In the US, no equivalent national standard exists, though the Consumer Financial Protection Bureau has published guidance requiring that people denied credit must receive a specific reason — meaning lenders using AI for credit decisions have to be able to produce an explanation. This doesn't solve the black box problem for most AI applications. But it shows that explainability is achievable when regulators require it.
Here's the piece of AI safety that gets the least attention in mainstream coverage: the question of who gets to participate in deciding how AI systems are built in the first place.
In 2021, a document leaked from inside Google showed that the company had fired AI ethics researcher Timnit Gebru — one of the most prominent researchers on AI bias — after she submitted a research paper critical of large language models (the technology underlying systems like ChatGPT).

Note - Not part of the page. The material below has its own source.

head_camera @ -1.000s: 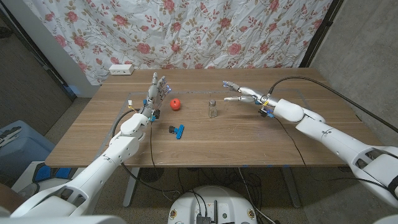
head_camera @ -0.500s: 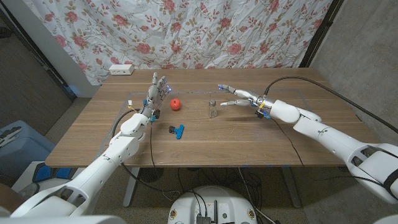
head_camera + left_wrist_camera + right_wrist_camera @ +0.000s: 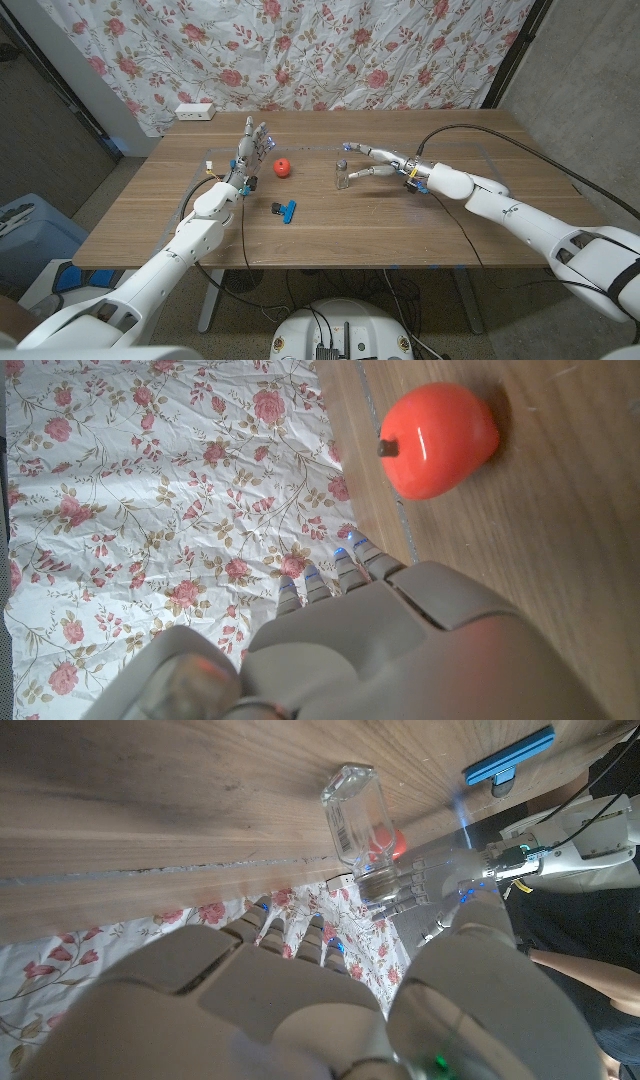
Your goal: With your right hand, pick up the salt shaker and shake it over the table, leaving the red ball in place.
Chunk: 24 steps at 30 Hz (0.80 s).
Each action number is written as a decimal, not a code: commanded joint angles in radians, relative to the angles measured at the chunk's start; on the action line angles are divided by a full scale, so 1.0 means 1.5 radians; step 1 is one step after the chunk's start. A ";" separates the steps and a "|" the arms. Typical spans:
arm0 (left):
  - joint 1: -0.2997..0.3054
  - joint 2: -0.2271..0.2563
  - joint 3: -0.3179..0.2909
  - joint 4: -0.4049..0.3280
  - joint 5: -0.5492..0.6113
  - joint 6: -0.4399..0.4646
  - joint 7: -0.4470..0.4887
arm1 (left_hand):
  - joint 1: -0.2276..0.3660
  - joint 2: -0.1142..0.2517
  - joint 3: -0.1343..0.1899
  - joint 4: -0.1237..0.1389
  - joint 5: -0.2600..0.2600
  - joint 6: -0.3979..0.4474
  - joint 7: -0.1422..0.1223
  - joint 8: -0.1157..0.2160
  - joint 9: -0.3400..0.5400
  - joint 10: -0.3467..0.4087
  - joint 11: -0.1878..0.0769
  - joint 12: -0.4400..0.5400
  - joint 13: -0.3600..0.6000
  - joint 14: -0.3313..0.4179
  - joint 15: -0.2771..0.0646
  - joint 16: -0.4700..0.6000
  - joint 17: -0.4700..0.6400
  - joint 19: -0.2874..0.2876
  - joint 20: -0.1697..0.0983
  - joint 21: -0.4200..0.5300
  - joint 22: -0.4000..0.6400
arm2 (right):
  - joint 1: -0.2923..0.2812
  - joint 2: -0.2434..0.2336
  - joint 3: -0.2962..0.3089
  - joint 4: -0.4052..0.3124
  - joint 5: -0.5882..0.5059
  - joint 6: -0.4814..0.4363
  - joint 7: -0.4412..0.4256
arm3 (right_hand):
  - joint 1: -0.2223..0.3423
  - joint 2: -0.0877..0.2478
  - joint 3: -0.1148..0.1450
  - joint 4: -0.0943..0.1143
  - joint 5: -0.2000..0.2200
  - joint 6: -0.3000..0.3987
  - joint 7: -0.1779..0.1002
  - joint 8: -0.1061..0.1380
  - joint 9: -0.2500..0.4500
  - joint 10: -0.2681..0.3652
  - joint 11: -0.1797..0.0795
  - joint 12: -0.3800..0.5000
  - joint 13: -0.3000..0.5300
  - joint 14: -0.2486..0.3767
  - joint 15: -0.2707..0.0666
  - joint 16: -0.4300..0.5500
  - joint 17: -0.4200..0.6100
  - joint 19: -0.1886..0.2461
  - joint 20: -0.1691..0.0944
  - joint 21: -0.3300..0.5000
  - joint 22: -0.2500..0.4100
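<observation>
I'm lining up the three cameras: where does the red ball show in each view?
Head view: the red ball sits left of centre, near the left robot hand.
Left wrist view: large, upper right.
Right wrist view: a red sliver behind the salt shaker.
Shared landmark: the flowered curtain.

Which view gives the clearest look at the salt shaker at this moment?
The right wrist view: the salt shaker is large there, its clear glass body and metal cap plain, standing on the table just beyond the right hand. In the head view it is small, between the open fingers. The left wrist view gives the red ball instead.
</observation>
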State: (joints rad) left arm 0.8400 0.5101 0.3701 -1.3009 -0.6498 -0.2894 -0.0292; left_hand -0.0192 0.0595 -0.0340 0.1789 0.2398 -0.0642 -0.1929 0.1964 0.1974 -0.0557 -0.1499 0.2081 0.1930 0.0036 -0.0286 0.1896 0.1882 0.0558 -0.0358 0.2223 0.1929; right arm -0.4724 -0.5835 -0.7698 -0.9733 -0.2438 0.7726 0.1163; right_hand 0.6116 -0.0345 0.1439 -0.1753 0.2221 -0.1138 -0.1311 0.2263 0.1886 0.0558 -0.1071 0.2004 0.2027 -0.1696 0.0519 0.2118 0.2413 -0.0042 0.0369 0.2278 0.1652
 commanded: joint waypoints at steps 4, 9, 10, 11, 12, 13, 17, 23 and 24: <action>0.000 0.000 0.000 0.000 0.000 0.000 0.000 | 0.000 0.068 0.001 0.005 0.004 0.001 -0.005 0.003 0.004 0.001 -0.003 0.003 0.002 0.001 -0.070 0.004 0.004 0.006 -0.016 0.003 0.003 | 0.014 0.016 -0.026 0.024 -0.036 0.004 -0.031 | 0.027 0.000 0.012 -0.002 0.007 0.024 -0.003 0.012 0.004 0.018 -0.004 0.009 0.002 0.006 -0.006 0.010 -0.001 0.019 0.001 -0.005 0.002; 0.000 0.000 0.000 0.000 0.000 0.000 0.000 | 0.000 0.068 0.001 0.005 0.004 0.001 -0.005 0.003 0.004 0.001 -0.004 0.002 0.002 0.001 -0.070 0.003 0.004 0.005 -0.016 0.003 0.003 | 0.023 0.024 -0.036 0.041 -0.046 0.011 -0.040 | 0.038 -0.002 0.016 -0.002 0.008 0.035 -0.002 0.016 0.004 0.024 -0.007 0.010 0.002 0.013 -0.010 0.012 -0.002 0.026 0.001 -0.006 0.002; 0.000 0.000 0.000 0.000 0.000 0.000 0.000 | 0.000 0.068 0.001 0.005 0.004 0.001 -0.005 0.003 0.004 0.001 -0.003 0.002 0.002 0.001 -0.070 0.003 0.004 0.005 -0.016 0.003 0.003 | 0.026 0.026 -0.038 0.046 -0.047 0.013 -0.042 | 0.040 -0.003 0.016 -0.002 0.009 0.036 -0.002 0.016 0.004 0.026 -0.007 0.011 0.002 0.014 -0.011 0.013 -0.003 0.028 0.000 -0.005 0.002; 0.000 0.000 0.000 0.000 0.000 0.000 0.000 | 0.000 0.068 0.001 0.005 0.004 0.002 -0.004 0.003 0.004 0.001 -0.003 0.003 0.002 0.001 -0.070 0.003 0.004 0.005 -0.016 0.003 0.003 | 0.029 0.028 -0.040 0.053 -0.049 0.016 -0.044 | 0.041 -0.003 0.017 -0.002 0.009 0.037 -0.002 0.017 0.004 0.029 -0.007 0.011 0.002 0.015 -0.011 0.013 -0.003 0.028 0.000 -0.006 0.002; 0.000 0.000 0.000 0.000 0.000 0.000 0.000 | 0.000 0.068 0.001 0.005 0.004 0.001 -0.004 0.003 0.004 0.001 -0.004 0.002 0.002 0.001 -0.070 0.003 0.004 0.005 -0.016 0.003 0.003 | 0.031 0.030 -0.042 0.057 -0.052 0.018 -0.048 | 0.045 -0.003 0.018 -0.002 0.009 0.041 -0.002 0.018 0.004 0.030 -0.007 0.011 0.002 0.016 -0.013 0.013 -0.003 0.031 -0.001 -0.006 0.002; 0.000 0.000 0.000 0.000 0.000 0.000 0.000 | 0.000 0.068 0.001 0.005 0.004 0.001 -0.005 0.003 0.004 0.001 -0.003 0.002 0.002 0.001 -0.070 0.003 0.004 0.005 -0.016 0.003 0.003 | 0.033 0.031 -0.044 0.061 -0.054 0.020 -0.052 | 0.047 -0.003 0.019 -0.002 0.010 0.042 -0.003 0.019 0.004 0.031 -0.009 0.011 0.002 0.017 -0.014 0.013 -0.004 0.032 -0.001 -0.006 0.002; 0.000 0.000 0.000 0.001 0.000 0.000 0.000 | 0.000 0.068 0.001 0.005 0.005 0.001 -0.004 0.003 0.004 0.001 -0.004 0.002 0.002 0.001 -0.070 0.003 0.004 0.006 -0.016 0.003 0.003 | 0.041 0.037 -0.050 0.078 -0.057 0.026 -0.061 | 0.058 -0.003 0.024 -0.002 0.011 0.054 -0.008 0.024 0.005 0.039 -0.012 0.013 0.002 0.024 -0.017 0.016 -0.005 0.039 -0.002 -0.007 0.002; 0.000 0.000 0.000 0.000 0.000 0.000 0.000 | 0.000 0.068 0.001 0.005 0.004 0.001 -0.005 0.003 0.004 0.001 -0.003 0.003 0.002 0.001 -0.070 0.004 0.004 0.006 -0.016 0.003 0.003 | 0.057 0.051 -0.063 0.117 -0.056 0.039 -0.065 | 0.076 -0.004 0.030 -0.002 0.014 0.066 -0.009 0.029 0.005 0.054 -0.017 0.015 0.003 0.033 -0.022 0.018 -0.007 0.054 -0.002 -0.006 0.002; 0.000 0.000 0.000 0.001 0.000 0.000 0.000 | 0.000 0.068 0.001 0.005 0.004 0.001 -0.005 0.003 0.004 0.001 -0.004 0.003 0.002 0.001 -0.071 0.003 0.004 0.006 -0.016 0.003 0.003 | 0.060 0.053 -0.066 0.124 -0.056 0.042 -0.067 | 0.078 -0.004 0.031 -0.002 0.014 0.067 -0.010 0.029 0.005 0.055 -0.017 0.015 0.003 0.036 -0.024 0.019 -0.007 0.056 -0.002 -0.006 0.002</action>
State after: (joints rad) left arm 0.8397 0.5097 0.3701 -1.3006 -0.6498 -0.2895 -0.0295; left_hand -0.0192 0.0595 -0.0340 0.1789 0.2398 -0.0642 -0.1929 0.1964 0.1974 -0.0557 -0.1498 0.2081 0.1930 0.0037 -0.0286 0.1896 0.1881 0.0558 -0.0358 0.2222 0.1929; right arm -0.4183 -0.5331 -0.8370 -0.8680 -0.3164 0.8060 0.0401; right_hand 0.7087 -0.0417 0.1828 -0.1778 0.2370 -0.0250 -0.1439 0.2631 0.1933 0.1234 -0.1322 0.2157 0.2029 -0.1258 0.0192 0.2351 0.2295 0.0697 0.0338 0.2206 0.1651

The incident sparked enormous controversy in the AI community. Gebru had been one of few Black women in a senior AI research role at a major tech company. Her research focused on the ways AI systems could encode and amplify harm for marginalized communities — which happened to be the communities most often missing from the rooms where AI systems were being designed.
This isn't just about one person. It reflects a structural issue: the people who have the most to lose from AI systems that embed bias or fail to account for marginalization are also the least represented in the rooms where those systems are built. This isn't a coincidence. It's a self-reinforcing pattern with real consequences for what gets built, what gets questioned, and what gets ignored.
You've covered the full picture now: AI systems fail not just because of technical errors, but because of choices about objectives, data, measurement, feedback, oversight, and voice. Every one of those failure modes is a place where more people — including people your age — should be asking questions. The field of AI safety is still being defined. The norms around transparency and accountability are being established right now. You are not too young to have informed opinions about this. You're exactly the right age to be developing them.
If you build an AI system that causes harm to a group of people, and you didn't intend that harm, and you were following standard industry practices — what is your responsibility? Is "I didn't know" a valid defense when the tools to anticipate the harm existed? Does it matter whether the people most likely to be harmed were given a chance to warn you? Who bears responsibility when an institution adopts an AI system whose flaws were documented and knowable — the company that built it, the institution that deployed it, or the regulators who allowed it?
That question has no clean answer. But it's the right question to be asking about every consequential AI deployment you encounter for the rest of your life. The fact that you're asking it at all puts you ahead of most people making decisions about these systems professionally. Use that.
A city government plans to deploy an AI system that recommends which families should receive priority access to affordable housing. The system uses income data, employment history, family size, and current housing conditions. The city says it will make the process "faster and fairer" than the current system, where decisions are made by individual caseworkers and wait times exceed two years.
You're on the independent oversight board that must approve or reject the deployment — or approve it with conditions. You have one conversation with REMI, who has studied comparable systems deployed in other cities. You need to decide: what conditions, if any, do you require before this system goes live?